= Claremont Canyon Conservancy =

Environmental organization in California

The Claremont Canyon Conservancy, a California nonprofit corporation, provides stewardship, advocacy, and educational programs for its members and the public regarding Claremont Canyon, a 500 acre wildland canyon in the East Bay Hills. The conservancy owns no land but works cooperatively with the canyon’s multiple landowners, including the East Bay Regional Park District, the University of California, Berkeley, the East Bay Municipal Utility District, the City of Berkeley, and the City of Oakland.

The Claremont Canyon Conservancy (Conservancy) grew out of a citizen-based task force formed following the devastating 1991 Oakland Berkeley Firestorm, which burned through parts of Claremont Canyon destroying homes and wildlands. Expanding quickly to 500 member-households after its founding in 2001, the Conservancy continues to retain a high level of community support.

In the early 2000s, the Conservancy, in cooperation with the University of California (UC) led a reforestation program to plant thousands of coastal redwoods in a 70-acre area where UC had removed old stands of eucalyptus (E. globulus) for wildfire hazard mitigation on its land. "Redwood trees are a powerful, emotional symbol of coastal California," said the late Joe Engbeck, former vice president of the Claremont Canyon Conservancy and the person who organized the original effort. "We can't bring the redwoods back everywhere in this urban area, but we can transform (part of) this canyon."

The Conservancy continues to support substantial eucalyptus removal in Claremont Canyon by the major landowners. In 2017, UC was awarded a $3.6 million CalFire grant for large tree removal on its Hill Campus, which includes parts of Claremont Canyon. The Conservancy endorsed UC’s plan but filed a brief in 2021 requesting more specific language that would ensure wildfire mitigation through removal of large stands of eucalyptus. The Conservancy’s brief was filed in opposition to another group who had filed to minimize large tree removal, claiming concerns about visual impacts and use of herbicides.

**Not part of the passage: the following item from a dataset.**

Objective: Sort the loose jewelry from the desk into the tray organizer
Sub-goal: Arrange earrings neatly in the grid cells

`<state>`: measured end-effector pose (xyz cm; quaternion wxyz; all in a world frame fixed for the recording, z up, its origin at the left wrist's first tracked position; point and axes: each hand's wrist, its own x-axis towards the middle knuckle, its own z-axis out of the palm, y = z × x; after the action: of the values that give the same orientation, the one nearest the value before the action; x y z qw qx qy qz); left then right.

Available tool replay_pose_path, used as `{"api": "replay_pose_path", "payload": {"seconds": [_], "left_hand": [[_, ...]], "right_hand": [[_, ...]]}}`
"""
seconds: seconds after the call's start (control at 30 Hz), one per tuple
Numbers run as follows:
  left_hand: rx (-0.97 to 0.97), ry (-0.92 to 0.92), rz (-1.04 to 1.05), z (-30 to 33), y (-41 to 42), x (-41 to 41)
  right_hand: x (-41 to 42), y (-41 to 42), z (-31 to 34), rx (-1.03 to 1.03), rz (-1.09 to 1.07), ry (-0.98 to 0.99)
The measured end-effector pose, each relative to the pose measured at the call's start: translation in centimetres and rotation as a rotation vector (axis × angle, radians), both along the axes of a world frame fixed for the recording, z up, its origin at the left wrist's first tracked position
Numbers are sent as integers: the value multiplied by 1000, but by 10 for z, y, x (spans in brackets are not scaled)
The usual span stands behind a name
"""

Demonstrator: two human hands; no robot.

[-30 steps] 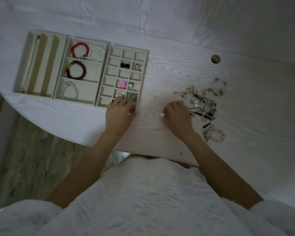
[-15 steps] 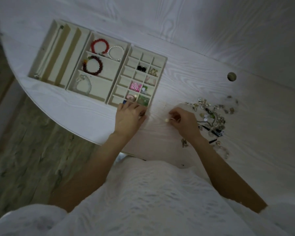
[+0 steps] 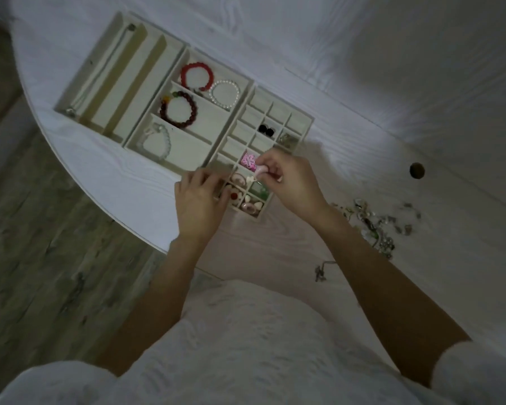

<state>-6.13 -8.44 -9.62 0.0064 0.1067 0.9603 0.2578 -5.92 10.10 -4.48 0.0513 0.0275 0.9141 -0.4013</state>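
Right hand over the small-box tray, fingers pinching a tiny white charm, left hand with bent fingers resting on the tray's near corner, holding nothing I can see, loose jewelry pile near the tabletop's right edge

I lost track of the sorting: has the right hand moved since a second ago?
Yes. The right hand has left the loose jewelry pile and now hangs over the small-compartment tray, pinching a small pale piece.

Single head-worn view, steeply downward, close over desk edge
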Motion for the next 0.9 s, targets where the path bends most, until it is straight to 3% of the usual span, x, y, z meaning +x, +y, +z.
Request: {"api": "replay_pose_path", "payload": {"seconds": [0.4, 0.63, 0.9], "left_hand": [[-12, 28, -146, -5, -12, -19], [19, -2, -136, -3, -9, -27], [-153, 19, -292, 7, 9, -43]], "right_hand": [[-33, -21, -19, 269, 322, -42], [-29, -22, -25, 285, 49, 51], [-3, -22, -33, 390, 45, 33]]}}
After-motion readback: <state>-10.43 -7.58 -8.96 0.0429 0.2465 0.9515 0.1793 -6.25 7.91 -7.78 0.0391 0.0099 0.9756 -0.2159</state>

In working with the landowners and other entities in the East Bay Hills, the Conservancy spearheaded a movement in 2021 to create a region-wide approach to wildfire safety. Calling itself the East Bay Hills Wildfire Prevention and Vegetation Management Coordination Group, this grassroots movement promotes coordination among stakeholders throughout the East Bay Hills to develop a unified approach to reducing wildfire threat.

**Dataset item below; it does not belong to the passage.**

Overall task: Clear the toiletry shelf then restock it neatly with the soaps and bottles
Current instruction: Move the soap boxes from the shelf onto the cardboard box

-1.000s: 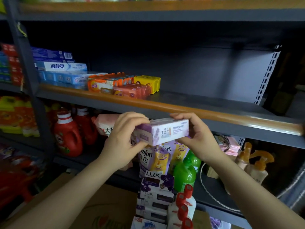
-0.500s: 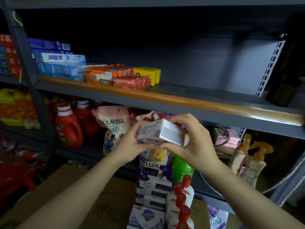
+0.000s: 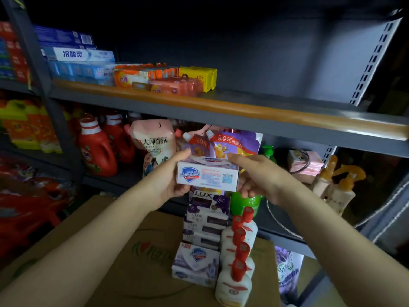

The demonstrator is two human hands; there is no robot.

In addition to wildfire advocacy, the Conservancy provides hands-on volunteer work sessions to remove invasive plant species, such as French broom, and to build and maintain a modest system of trails. Future work anticipated includes the monitoring of sudden oak death and the planting of native live oak seedlings, where needed. From time to time the Conservancy sponsors free nature walks on a variety of subjects. The Conservancy’s annual open public meetings held each November provide a forum for both experts and public officials alike to discuss ways to support a healthy ecosystem and promote wildfire safety.